The dot-com era all over again?

Webisodes with Madonna and Amy Poehler are not exactly the most fearsome challenge to the TV networks



There is going to be more original content, and more ambitious original content, produced for online streaming. This is a given as the boundaries between TV viewing and online viewing start to blur more and more. But when I’m reading John Seabrook’s article about YouTube’s plans for original content, what I hear in the back of my mind is the things creators were saying about original content back in the dot-com era. And they’re the same things: producing online programming will allow them to create (and own) shows without a network filter.

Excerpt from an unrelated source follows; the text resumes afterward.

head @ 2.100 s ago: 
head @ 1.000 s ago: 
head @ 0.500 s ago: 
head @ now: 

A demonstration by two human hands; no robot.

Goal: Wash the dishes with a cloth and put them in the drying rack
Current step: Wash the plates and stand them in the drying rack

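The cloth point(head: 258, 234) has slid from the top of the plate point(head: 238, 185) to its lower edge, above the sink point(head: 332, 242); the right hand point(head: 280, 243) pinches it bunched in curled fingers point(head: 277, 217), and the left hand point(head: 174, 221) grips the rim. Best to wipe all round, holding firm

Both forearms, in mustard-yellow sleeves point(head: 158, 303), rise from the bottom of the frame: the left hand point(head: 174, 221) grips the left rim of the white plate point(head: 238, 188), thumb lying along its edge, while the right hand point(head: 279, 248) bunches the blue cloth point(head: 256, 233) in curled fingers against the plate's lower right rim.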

This was the same thinking that was behind a lot of the webisodes of the late ’90s and early ’00s, often created by people taking time off from working on big, high-profile TV shows. The bet was that these webisodes would grow into a new way of producing TV, free from the companies that were gobbling up all the TV production in the U.S. (as we had more shows to choose from, the people who made those shows had fewer studios to go to get them made). The bet didn’t pay off, as the “Angry Dad” episode of The Simpsons commemorates the collapse of that dream. Now YouTube is making a similar promise to professional content creators, that they will produce the shows without a lot of resources, but they will have the advantage of owning the content they produce (YouTube will have the broadcast rights at first, but the creators will own the shows). It’s unclear how well that will work out.

Of course, just because something happened before doesn’t mean it will happen again. It would be like saying in 1948 that television hasn’t really gone anywhere since the 1939 World’s Fair, so it’s never going to go anywhere. There are things YouTube has going for it that the dot-coms didn’t have: it’s owned by a successful company, it has a built-in audience, and most of all, audiences are ready for online video in a way that they really weren’t in the “Angry Dad” days. YouTube probably has enough resources and enough time to re-tool this experiment and emphasize the stuff that works. Let’s say the reality and music stuff takes off and the rest doesn’t (I’m not predicting that exactly, but those just seem like the best fit with the YouTube aesthetic and audience), YouTube can build that up. And there’s always the possibility for a scripted show to catch on and be expanded – though that could require partnering with a major TV network.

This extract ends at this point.